§ **WORK INSTRUCTIONS**
Search the data below for "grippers"; list each line that holds it.

§ **PROVIDED MATERIAL**
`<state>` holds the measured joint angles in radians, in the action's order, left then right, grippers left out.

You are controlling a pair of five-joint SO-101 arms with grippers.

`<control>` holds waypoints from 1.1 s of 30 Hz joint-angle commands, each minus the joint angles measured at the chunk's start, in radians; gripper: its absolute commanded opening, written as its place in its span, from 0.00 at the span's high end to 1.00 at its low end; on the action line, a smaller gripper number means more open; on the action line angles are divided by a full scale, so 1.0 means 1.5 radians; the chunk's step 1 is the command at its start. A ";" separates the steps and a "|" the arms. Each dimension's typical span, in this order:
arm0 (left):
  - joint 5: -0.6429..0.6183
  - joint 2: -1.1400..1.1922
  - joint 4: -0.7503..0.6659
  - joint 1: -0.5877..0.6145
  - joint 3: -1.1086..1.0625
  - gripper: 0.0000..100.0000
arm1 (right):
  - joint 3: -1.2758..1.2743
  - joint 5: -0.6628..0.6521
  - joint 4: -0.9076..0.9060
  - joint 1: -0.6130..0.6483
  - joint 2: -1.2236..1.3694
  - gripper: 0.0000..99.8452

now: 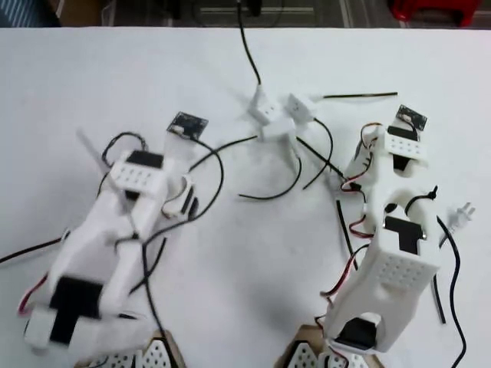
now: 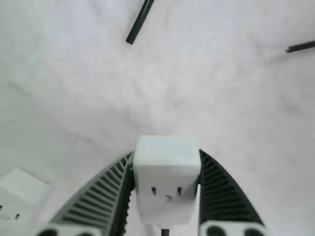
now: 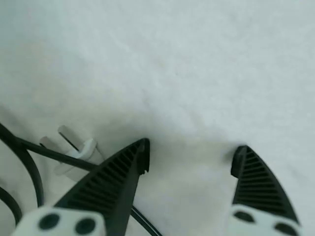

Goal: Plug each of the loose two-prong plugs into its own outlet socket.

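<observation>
Left fingers (image 2: 221, 196) clamp the white outlet socket (image 2: 166, 177).

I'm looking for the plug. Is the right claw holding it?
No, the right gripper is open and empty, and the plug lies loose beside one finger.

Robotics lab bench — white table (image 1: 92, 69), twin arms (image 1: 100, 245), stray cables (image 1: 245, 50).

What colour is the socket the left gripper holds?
White; the socket shows best in left wrist view.
</observation>
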<state>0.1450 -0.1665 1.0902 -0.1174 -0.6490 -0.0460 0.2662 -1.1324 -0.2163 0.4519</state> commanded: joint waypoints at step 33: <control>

§ **RESULT**
`<state>` holds the measured joint angles in radians, in the action's order, left then right, grippers left out.
You are controlling a pair of five-joint SO-101 arms with grippers.

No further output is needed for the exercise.